И вот с этими мыслями я вернулся в строй. После разговора с Мурзиным я ушел с берега и пошел искать Пудовкина.
Глава 14
Журналист
— О-о, Василий Иванович, дорогой! Как же я рад вас видеть!
— Здравствуй, Алексей Захарыч. Как дела твои?
— Дела наши ни шатко, ни валко. Жрать есть что и ладно.
— А как ваша типография?
— А как попал снаряд в нашу типографию, так и стоит с этого дня без работы. Отремонтировать никак не можем. А что?
— Да так, просто к слову. Я тут к тебе вот по какому делу пришел….
— Ну-ну? — с готовностью откликнулся журналист, предвкушая заработок.
— Мне нужны будут все фотографии, где запечатлен я, мои люди и все наши дела. Чайка, минометы, гранаты и прочее то, что я внедрил. Строительство на Высокой обязательно нужно…. У тебя же есть все это?
— Конечно есть, — несколько удивленно ответил он. — И, если подумать, то таких снимков наберется довольно много. Только я не понимаю, зачем вам это? Что вам с них? Для памяти?
— Нет, Захарыч, для дела.
— Для Марии Федоровны? — со знанием дела снова вопросил Пудовкин.
— Это не особо важно. Так что? Можно их у тебя выкупить?
— Конечно можно. Только я не пойму никак, зачем вам столько?
— Надо. За каждую фотокарточку заплачу полную стоимость. И меня интересует все то, к чему я приложил руку или хоть как-то был с этим связан. Вот даже мое путешествие в Чифу…, у тебя же есть снимки, как мы разгружали корабли с продовольствием?
— Есть и такие и довольно много. И если вам нужен каждый снимок, то разоритесь вы, Василий Иванович. Денег у вас не хватит.
— Хватит. Ты, главное, продай их мне. А еще лучше негативы продай.
— Э-э, нет! Негативы я ни за что не продам. Фотокарточки, пожалуйста, отпечатаю вам сколько угодно, а вот негативы нет! В них вся моя никчемная жизнь. Весь смысл моей жизни.
— Ладно, не важно. Меня устроят и простые снимки. Ну, так что, когда ты их мне подберешь? Сколько тебе надо времени?
Он задумался. Приложил указательный палец к виску, воздел глаза к потолку. Потом выдал:
— Тут такое дело…. В общем, Василий Иванович, снимки-то надо распечатывать, а химикатов у нас не так чтобы и много. Кое-что я вам смогу сделать….
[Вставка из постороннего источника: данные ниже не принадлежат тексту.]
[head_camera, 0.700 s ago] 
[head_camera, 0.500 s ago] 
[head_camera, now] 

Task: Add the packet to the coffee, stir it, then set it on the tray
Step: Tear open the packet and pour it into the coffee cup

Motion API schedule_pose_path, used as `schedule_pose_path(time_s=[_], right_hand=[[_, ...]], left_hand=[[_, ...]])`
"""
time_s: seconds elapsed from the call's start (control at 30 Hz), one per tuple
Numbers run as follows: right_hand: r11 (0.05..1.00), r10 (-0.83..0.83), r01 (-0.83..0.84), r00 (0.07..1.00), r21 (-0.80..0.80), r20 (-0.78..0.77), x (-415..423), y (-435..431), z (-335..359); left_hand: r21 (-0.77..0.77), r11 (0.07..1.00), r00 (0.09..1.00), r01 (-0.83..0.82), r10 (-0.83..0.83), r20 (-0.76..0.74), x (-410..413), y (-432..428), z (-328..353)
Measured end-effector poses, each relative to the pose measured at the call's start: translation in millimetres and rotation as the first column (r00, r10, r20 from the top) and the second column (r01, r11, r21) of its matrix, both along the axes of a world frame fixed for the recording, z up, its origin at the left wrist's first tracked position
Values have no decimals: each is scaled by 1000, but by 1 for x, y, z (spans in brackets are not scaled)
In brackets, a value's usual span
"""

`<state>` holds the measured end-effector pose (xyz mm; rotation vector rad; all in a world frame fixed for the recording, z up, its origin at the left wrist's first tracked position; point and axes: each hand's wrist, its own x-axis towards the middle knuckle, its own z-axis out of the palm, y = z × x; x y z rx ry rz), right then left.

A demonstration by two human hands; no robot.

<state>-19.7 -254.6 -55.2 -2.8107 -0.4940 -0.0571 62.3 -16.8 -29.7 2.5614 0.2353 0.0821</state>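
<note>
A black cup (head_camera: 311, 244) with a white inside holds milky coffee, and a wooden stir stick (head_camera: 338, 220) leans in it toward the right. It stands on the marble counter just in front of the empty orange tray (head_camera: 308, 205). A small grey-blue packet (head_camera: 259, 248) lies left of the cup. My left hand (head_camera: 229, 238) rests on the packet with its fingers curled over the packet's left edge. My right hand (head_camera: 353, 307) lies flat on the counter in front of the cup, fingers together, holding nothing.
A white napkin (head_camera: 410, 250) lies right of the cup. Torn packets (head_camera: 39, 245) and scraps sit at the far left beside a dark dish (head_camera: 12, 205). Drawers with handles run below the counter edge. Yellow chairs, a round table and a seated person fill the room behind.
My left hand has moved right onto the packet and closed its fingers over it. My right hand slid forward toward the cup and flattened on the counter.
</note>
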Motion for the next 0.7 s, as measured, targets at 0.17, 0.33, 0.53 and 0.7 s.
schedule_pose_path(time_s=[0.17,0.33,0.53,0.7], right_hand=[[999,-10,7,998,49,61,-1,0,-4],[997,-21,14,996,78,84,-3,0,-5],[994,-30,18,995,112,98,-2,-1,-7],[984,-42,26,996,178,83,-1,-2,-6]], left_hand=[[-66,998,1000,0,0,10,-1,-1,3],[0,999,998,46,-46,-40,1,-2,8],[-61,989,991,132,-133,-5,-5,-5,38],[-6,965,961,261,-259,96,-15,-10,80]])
— Я заплачу полную стоимость, — вставил я слово, чувствуя как Пудовкин набивает цену. Но оказалось дело было совсем не в этом.
— В этом-то я не сомневаюсь. Да только не могу я на вас спустить все реактивы, новые взять-то неоткуда. А они мне еще для будущего понадобятся. Ну…, вы понимаете, да? Ну, когда Куропаткин придет нас освобождать мне нужно будет его фотографировать, а пленку проявлять. Так что, сами понимаете….
— Да, понимаю. Но все же я бы хотел получить то, что возможно.